In just a few months, the Supreme Court will hear arguments on the constitutionality of these kinds of attacks in Whole Woman’s Health v. Cole, the most significant abortion case in a decade. This case is focused on a 2013 law passed in Texas, known as HB2, but the implications will be felt nationwide.
HB2 imposes draconian requirements on abortion providers in Texas, making it harder for women to exercise their constitutional rights. If upheld by the Supreme Court, it threatens to close more than 75 percent of clinics in the state and leave nearly 2 million women without meaningful access to care.
Regrettably, Texas is not alone. Fourteen other states already have similar laws on the books. In Mississippi, for example, there is only one abortion provider remaining for the 1.5 million women in the state, many of whom live hundreds of miles from the sole remaining clinic.
A woman’s right to make her own health-care decisions means nothing without the ability to exercise that right. That’s why I joined more than 150 colleagues in urging the Supreme Court to stop states from unduly restricting women’s constitutional rights. I hope the court recognizes that these shameful attacks undermine Roe v. Wade, put women’s health at risk and must be struck down.

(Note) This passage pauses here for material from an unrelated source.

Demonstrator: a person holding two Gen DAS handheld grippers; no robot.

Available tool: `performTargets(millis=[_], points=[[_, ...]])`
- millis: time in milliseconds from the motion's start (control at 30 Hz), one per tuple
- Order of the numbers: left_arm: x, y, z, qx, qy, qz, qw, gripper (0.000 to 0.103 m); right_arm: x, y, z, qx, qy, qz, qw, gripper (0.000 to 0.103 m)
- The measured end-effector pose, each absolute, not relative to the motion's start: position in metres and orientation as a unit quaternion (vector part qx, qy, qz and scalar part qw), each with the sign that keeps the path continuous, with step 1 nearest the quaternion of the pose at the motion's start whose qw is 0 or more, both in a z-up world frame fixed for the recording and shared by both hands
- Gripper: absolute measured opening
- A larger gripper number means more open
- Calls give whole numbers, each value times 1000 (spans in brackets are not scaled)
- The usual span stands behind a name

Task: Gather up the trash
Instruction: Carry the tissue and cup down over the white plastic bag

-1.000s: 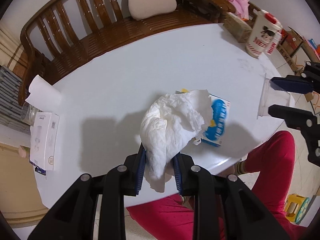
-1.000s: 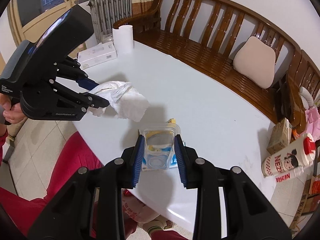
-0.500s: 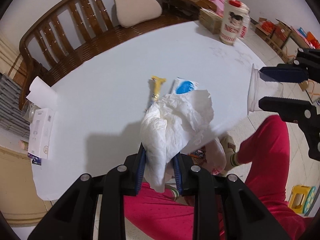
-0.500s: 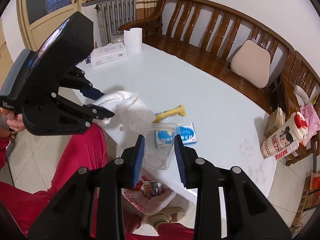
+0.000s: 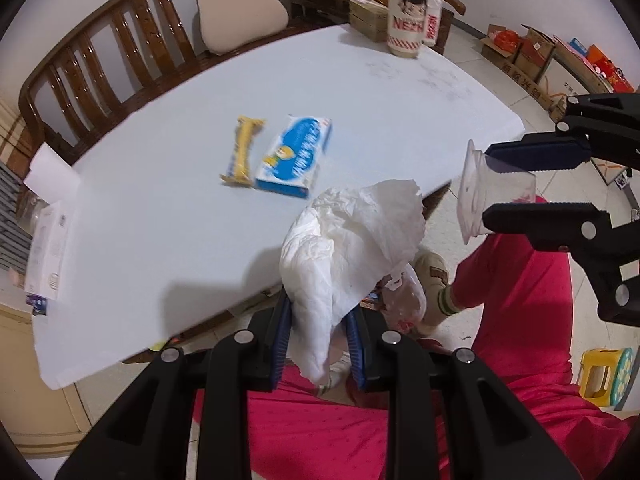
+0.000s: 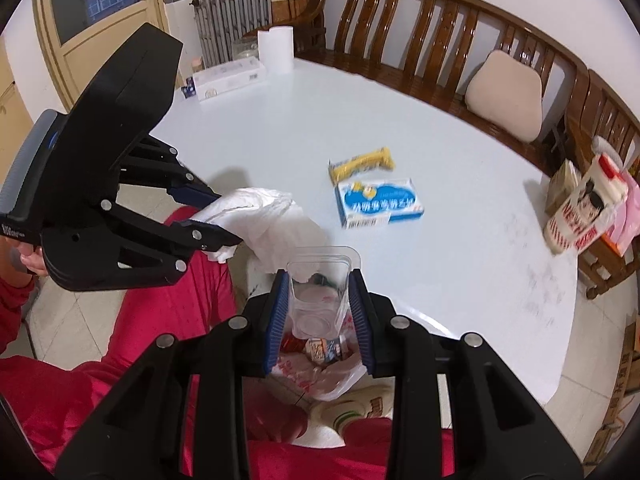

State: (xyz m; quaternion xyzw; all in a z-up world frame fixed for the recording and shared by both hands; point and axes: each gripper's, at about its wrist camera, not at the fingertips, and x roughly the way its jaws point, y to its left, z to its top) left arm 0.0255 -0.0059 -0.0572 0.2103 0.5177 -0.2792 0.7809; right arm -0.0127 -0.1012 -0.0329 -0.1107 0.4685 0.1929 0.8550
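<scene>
Trash bag of thin translucent plastic [image 6: 320,372] gaping on the floor, directly beneath right gripper [image 6: 320,312], pinching a clear plastic cup [image 6: 318,292], mouth away from the lens. Just beside, left gripper [image 5: 320,336] clamped on crumpled white tissue [image 5: 352,248]. Farther off on the pale table [image 5: 180,208]: yellow wrapper [image 5: 242,150], blue-white box [image 5: 296,156], touching.

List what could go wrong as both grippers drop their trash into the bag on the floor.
1. The plastic bag has a small, slumped opening; the loose crumpled tissue in the left gripper is off to one side and could land on the floor.
2. The right gripper squeezes the thin clear plastic cup, which may crack or cling on release.
3. The two grippers are close together and could collide.
</scene>
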Motion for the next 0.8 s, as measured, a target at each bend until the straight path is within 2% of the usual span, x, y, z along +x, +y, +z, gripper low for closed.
performTargets(millis=[367, 800], points=[[1, -16, -118, 207, 543, -296, 758, 25, -29, -105, -80, -102, 495, 182, 843, 31], [9, -17, -207, 190, 597, -282, 727, 25, -29, -114, -162, -81, 537, 167, 823, 31]])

An anti-choice ruling by the Supreme Court could make a bad situation worse. If HB2 is upheld, it would pave the way for similar restrictions at the federal level — and congressional leaders are already trying.

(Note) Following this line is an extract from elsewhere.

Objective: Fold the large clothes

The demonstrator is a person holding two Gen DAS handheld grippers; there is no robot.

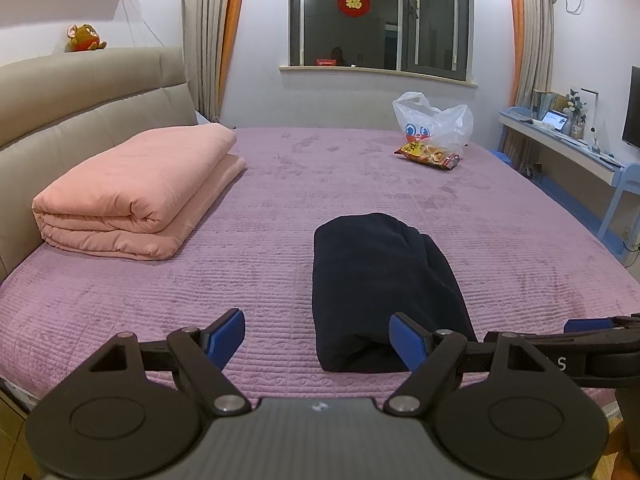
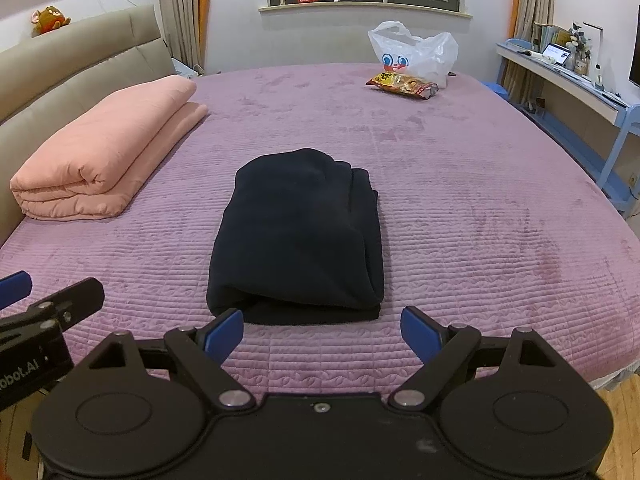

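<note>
A dark navy garment (image 2: 300, 236) lies folded into a thick rectangular bundle on the purple bedspread (image 2: 460, 200), near the bed's front edge. It also shows in the left wrist view (image 1: 380, 288), right of centre. My left gripper (image 1: 320, 340) is open and empty, just left of the bundle's near end. My right gripper (image 2: 322, 334) is open and empty, just in front of the bundle's near edge, not touching it. The left gripper's finger shows at the left edge of the right wrist view (image 2: 16, 284).
A folded pink quilt (image 2: 104, 160) lies at the left by the beige headboard (image 2: 60, 68). A white plastic bag (image 2: 412, 52) and a snack packet (image 2: 402, 85) sit at the far side. A blue-and-white desk (image 2: 568, 80) stands to the right. A window (image 1: 380, 12) is behind.
</note>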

The current Congress has voted 20 times to limit women’s health-care choices, and in the last year alone, the U.S. House of Representatives passed sweeping bills to ban all abortions after 20 weeks, allow employers to discriminate against workers for using birth control and restrict reproductive health coverage in private insurance.
More than 150 Republicans even voted to shut down the government rather than allow women to access lifesaving preventive care through Planned Parenthood. It’s inexcusable.
In the more than four decades since Roe v. Wade, it has become clear that some will stop at nothing to obstruct women’s reproductive rights. We cannot and must not let that happen. No one has the right to interfere with a woman’s most personal medical decisions.
As we commemorate the anniversary of this milestone for women, we must recommit to protecting its legacy and defending women’s health for generations to come.